# Task item
Determine how many lines below contain the word "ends", then write that number by itself.

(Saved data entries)
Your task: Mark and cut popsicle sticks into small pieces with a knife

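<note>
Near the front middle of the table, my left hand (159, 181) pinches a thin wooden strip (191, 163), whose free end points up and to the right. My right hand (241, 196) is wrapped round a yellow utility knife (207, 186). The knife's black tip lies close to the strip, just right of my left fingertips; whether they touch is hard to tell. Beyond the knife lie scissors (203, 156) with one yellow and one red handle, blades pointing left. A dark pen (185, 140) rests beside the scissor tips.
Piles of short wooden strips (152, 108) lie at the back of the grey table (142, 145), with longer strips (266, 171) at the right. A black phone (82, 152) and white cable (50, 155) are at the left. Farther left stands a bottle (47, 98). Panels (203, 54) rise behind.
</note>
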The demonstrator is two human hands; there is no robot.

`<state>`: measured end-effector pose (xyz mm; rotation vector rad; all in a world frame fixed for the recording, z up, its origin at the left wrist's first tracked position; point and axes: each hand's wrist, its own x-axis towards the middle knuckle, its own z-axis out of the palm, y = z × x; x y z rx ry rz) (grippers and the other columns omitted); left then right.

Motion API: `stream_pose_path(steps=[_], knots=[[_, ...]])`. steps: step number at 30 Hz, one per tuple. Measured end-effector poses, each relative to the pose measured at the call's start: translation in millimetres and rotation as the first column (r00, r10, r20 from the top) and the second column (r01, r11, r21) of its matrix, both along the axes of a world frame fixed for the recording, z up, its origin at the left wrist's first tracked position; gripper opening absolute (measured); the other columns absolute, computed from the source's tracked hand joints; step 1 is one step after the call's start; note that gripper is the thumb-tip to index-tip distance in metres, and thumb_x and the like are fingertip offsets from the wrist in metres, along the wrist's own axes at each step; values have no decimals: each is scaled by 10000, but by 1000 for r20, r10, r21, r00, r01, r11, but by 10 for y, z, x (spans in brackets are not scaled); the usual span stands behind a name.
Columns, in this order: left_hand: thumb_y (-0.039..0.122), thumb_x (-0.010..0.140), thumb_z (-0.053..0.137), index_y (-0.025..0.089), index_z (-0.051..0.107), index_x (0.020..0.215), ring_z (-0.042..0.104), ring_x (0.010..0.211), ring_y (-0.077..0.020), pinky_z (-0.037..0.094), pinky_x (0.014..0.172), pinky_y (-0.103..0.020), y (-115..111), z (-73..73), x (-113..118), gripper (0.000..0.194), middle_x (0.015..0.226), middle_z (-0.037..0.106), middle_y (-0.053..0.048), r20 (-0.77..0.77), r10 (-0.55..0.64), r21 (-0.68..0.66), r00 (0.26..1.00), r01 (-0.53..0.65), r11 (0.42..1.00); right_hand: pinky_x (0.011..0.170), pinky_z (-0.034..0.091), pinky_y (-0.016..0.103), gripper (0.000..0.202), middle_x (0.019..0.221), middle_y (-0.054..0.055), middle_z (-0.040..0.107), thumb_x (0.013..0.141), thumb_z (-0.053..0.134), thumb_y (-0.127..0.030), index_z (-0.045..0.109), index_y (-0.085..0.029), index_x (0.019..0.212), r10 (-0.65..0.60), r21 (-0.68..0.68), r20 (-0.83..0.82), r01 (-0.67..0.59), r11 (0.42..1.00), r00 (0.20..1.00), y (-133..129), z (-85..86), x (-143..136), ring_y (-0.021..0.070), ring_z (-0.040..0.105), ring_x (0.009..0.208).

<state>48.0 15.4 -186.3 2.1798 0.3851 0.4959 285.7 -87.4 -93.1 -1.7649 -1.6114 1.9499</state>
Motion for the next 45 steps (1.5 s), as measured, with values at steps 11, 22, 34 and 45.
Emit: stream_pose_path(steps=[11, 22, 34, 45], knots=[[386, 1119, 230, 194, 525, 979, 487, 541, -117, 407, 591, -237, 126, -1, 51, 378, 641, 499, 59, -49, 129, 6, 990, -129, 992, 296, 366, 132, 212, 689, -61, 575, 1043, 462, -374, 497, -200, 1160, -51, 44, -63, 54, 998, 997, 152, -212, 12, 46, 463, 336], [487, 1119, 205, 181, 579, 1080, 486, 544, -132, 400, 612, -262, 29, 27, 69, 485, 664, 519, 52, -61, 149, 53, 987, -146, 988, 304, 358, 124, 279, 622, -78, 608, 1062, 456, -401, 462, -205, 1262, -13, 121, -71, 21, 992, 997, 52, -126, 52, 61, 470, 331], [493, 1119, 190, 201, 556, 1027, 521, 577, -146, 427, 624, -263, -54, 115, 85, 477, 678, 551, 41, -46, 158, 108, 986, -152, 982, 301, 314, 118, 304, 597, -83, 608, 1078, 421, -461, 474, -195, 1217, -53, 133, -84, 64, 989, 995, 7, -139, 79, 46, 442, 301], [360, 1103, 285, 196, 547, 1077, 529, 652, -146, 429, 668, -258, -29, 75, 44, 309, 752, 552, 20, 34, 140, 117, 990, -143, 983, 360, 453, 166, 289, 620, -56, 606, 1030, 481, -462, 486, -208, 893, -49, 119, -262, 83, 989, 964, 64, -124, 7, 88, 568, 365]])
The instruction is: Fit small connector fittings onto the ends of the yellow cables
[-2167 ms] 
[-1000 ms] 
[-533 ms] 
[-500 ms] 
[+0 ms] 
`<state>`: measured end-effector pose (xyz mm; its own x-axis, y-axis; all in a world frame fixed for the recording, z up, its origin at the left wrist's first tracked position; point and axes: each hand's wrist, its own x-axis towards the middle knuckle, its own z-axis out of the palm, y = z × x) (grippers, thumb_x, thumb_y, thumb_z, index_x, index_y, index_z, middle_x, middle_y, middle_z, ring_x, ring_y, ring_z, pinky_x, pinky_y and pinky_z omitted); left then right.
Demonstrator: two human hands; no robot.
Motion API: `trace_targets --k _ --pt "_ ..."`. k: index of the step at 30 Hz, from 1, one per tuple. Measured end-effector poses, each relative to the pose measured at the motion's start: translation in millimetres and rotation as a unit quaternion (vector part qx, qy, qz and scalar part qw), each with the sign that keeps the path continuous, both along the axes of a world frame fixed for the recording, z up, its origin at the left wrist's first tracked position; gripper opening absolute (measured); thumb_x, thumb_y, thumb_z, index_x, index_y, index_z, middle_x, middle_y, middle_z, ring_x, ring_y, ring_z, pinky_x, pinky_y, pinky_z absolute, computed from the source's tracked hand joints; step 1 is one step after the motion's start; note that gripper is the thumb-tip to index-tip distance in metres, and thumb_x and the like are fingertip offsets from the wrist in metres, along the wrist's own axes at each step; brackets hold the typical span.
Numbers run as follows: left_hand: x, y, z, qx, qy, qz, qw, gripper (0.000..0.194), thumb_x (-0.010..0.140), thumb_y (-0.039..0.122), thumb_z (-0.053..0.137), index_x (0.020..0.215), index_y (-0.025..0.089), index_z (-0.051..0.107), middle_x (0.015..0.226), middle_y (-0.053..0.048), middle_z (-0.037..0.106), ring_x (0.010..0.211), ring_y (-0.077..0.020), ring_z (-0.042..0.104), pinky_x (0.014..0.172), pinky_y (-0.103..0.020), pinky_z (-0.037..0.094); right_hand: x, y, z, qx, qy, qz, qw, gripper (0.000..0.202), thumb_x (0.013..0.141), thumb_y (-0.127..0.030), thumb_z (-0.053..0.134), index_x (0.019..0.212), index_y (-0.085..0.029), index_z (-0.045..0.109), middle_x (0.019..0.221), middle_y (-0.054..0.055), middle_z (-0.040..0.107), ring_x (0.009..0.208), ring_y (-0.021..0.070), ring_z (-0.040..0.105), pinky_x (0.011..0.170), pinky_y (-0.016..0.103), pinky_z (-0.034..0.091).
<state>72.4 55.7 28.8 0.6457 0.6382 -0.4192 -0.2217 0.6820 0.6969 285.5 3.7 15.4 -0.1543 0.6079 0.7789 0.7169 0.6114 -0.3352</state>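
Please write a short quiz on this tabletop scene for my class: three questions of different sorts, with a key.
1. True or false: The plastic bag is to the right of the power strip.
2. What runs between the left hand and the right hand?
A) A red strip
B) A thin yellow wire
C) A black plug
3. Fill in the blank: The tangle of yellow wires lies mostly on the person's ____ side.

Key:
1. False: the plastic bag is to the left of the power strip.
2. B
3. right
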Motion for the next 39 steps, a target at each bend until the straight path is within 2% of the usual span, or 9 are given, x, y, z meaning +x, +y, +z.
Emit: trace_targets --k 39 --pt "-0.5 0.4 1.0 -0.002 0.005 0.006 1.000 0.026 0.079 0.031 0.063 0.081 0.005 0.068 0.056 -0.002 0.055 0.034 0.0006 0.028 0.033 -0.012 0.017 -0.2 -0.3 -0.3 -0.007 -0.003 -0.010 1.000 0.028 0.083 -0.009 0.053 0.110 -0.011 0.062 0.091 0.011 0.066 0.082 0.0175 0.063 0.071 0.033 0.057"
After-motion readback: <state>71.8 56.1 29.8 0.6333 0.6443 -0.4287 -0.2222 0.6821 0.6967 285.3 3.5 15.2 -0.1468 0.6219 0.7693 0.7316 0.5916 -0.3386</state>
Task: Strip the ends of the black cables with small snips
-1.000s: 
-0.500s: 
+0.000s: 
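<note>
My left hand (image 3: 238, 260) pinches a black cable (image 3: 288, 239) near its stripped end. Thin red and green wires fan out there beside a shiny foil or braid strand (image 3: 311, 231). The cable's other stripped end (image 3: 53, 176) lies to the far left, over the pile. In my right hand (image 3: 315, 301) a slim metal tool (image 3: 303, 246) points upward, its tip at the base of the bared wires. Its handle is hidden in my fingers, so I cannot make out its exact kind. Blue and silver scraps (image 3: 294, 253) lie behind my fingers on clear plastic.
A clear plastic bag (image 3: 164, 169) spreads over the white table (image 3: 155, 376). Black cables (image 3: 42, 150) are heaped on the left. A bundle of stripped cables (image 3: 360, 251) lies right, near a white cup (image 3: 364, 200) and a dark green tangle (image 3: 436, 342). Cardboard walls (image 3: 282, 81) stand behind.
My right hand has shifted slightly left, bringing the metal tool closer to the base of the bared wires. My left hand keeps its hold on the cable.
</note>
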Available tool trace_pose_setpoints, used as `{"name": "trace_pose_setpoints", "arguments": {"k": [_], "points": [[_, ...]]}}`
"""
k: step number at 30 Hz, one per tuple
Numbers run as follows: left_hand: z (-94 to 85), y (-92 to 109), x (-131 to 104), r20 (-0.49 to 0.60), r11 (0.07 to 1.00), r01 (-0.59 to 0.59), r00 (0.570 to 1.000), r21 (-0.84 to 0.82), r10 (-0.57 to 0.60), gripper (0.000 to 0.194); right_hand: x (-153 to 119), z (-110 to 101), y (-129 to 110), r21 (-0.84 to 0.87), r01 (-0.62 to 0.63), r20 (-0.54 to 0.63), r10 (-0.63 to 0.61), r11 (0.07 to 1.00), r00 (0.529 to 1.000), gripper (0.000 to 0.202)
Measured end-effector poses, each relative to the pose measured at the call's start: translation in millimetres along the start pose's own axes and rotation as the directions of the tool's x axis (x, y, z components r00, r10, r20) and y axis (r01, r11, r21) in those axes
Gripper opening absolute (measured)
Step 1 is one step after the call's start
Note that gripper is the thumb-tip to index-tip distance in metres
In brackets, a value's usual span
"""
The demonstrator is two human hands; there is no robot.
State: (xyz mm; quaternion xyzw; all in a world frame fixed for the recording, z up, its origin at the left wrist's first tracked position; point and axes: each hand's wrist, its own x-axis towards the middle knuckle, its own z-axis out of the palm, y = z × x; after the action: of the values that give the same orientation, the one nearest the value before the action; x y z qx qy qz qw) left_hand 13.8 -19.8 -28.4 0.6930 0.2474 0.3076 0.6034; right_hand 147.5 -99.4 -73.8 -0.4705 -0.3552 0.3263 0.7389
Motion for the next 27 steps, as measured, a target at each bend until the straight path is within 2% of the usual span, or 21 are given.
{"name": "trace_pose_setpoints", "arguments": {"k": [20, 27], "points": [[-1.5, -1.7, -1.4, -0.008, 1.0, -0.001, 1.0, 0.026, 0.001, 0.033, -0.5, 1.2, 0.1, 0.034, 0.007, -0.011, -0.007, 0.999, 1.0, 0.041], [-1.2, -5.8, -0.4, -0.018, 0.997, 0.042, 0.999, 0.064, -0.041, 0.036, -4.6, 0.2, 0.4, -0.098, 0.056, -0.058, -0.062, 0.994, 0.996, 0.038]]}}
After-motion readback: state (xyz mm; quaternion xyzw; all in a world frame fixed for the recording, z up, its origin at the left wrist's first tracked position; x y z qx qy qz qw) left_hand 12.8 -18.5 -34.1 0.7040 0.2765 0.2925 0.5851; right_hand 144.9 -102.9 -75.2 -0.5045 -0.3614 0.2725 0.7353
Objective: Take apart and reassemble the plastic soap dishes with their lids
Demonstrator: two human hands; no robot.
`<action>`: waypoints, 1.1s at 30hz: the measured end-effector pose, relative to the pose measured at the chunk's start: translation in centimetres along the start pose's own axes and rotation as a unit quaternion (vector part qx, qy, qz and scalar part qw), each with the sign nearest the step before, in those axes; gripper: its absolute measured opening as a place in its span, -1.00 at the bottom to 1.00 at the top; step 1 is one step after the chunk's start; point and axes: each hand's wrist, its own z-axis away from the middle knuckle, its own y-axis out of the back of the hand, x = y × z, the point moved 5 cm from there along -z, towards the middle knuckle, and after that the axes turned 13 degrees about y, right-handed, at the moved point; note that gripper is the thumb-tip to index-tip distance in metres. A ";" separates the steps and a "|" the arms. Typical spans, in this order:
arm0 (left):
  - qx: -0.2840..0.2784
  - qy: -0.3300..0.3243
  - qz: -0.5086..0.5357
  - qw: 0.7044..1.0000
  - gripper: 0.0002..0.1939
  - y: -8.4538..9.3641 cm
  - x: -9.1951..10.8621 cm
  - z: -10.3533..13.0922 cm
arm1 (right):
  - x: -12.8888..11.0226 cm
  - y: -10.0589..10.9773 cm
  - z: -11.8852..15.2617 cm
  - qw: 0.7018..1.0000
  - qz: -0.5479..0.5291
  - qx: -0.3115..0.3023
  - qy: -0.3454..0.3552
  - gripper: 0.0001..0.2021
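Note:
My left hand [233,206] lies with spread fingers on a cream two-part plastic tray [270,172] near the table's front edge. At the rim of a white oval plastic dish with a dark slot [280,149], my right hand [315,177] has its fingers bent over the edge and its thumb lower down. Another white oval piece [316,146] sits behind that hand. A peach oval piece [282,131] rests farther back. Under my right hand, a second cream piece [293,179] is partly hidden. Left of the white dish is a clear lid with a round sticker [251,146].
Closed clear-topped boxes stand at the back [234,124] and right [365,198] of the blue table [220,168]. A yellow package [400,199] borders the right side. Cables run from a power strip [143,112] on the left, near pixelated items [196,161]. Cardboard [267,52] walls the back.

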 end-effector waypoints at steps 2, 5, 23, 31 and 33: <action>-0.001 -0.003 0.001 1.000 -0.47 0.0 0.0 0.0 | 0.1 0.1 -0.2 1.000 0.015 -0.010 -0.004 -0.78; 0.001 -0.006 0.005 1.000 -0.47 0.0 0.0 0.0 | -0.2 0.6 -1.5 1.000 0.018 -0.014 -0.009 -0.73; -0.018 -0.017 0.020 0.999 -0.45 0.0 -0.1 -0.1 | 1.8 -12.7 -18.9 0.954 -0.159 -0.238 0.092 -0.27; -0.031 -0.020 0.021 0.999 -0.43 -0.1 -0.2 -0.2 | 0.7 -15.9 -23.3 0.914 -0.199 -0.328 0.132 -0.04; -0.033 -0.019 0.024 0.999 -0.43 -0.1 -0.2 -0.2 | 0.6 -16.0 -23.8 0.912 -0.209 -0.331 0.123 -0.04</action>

# Result of the task
2